Exercise instructions: Copy exactly the lines of the data below that run from the line holding "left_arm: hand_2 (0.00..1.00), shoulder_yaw" through the line holding "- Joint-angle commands", both ends included.

-=-=-

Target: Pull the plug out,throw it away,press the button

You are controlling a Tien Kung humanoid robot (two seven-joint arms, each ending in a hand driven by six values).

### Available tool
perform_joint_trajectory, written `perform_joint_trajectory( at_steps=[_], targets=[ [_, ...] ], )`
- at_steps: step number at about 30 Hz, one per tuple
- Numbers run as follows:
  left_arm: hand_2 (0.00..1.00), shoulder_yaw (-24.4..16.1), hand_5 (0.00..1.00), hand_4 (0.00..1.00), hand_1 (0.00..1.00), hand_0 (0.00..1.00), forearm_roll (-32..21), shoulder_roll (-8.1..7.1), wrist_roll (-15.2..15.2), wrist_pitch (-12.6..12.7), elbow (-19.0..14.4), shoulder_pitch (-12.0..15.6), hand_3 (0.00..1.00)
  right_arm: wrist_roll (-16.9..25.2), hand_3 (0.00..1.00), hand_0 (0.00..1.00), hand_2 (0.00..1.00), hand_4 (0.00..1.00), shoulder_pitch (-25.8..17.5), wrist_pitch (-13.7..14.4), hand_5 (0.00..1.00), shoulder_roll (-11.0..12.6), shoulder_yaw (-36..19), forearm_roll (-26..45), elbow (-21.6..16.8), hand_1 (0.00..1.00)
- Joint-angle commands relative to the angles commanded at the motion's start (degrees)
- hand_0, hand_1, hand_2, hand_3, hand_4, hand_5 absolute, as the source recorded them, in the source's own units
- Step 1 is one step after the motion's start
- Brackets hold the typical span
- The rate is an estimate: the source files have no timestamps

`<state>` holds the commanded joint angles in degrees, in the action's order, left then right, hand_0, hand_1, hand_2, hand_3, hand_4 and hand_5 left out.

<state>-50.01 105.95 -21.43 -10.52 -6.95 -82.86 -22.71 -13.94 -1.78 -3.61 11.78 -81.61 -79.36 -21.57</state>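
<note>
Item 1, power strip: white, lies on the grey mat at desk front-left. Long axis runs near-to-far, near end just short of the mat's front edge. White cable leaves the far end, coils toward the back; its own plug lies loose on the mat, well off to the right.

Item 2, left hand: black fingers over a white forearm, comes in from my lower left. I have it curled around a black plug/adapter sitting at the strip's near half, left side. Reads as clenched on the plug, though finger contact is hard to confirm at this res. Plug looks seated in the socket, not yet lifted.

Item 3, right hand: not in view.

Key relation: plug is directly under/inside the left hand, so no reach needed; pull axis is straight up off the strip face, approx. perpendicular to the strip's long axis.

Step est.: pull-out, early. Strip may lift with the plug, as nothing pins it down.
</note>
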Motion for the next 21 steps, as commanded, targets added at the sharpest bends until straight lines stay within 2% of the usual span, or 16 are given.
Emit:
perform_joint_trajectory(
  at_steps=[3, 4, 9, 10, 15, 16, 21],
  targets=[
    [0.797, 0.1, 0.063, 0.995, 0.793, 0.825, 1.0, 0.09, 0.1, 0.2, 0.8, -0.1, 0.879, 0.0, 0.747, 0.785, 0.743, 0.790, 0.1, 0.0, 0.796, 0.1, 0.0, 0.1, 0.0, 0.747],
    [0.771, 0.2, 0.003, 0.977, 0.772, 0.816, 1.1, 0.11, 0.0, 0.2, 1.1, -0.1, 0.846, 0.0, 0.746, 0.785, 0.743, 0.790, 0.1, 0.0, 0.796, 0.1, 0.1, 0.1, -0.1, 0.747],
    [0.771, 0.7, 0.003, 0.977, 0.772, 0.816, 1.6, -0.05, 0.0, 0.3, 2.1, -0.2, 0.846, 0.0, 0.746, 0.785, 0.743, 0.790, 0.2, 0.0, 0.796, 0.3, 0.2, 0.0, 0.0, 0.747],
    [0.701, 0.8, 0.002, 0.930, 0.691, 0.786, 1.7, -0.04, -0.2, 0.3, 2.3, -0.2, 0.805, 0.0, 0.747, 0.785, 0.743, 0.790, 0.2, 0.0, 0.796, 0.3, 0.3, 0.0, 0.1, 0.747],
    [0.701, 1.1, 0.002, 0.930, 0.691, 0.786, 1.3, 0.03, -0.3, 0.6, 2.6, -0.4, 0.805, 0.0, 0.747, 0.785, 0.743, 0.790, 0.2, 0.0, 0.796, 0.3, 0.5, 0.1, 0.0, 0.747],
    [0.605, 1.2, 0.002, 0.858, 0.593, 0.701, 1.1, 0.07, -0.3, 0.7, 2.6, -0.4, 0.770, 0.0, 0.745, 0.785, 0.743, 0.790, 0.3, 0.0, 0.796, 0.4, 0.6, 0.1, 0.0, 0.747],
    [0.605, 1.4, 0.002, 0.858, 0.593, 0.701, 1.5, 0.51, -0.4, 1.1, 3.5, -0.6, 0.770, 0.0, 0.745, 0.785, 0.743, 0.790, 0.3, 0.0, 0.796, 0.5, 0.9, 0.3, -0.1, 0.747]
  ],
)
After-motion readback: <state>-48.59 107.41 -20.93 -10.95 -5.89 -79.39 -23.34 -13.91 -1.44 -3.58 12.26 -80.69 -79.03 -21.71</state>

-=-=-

Exercise result:
  left_arm: hand_2 (0.00..1.00), shoulder_yaw (-24.4..16.1), hand_5 (0.00..1.00), hand_4 (0.00..1.00), hand_1 (0.00..1.00), hand_0 (0.00..1.00), forearm_roll (-32..21), shoulder_roll (-8.1..7.1), wrist_roll (-15.2..15.2), wrist_pitch (-12.6..12.7), elbow (-19.0..14.4), shoulder_pitch (-12.0..15.6), hand_3 (0.00..1.00)
  right_arm: wrist_roll (-16.9..25.2), hand_3 (0.00..1.00), hand_0 (0.00..1.00), hand_2 (0.00..1.00), hand_4 (0.00..1.00), shoulder_pitch (-25.8..17.5), wrist_pitch (-13.7..14.4), hand_5 (0.00..1.00), shoulder_roll (-11.0..12.6), shoulder_yaw (-36..19), forearm_roll (-26..45), elbow (-21.6..16.8), hand_1 (0.00..1.00)
- Joint-angle commands relative to the angles commanded at the motion's start (degrees)

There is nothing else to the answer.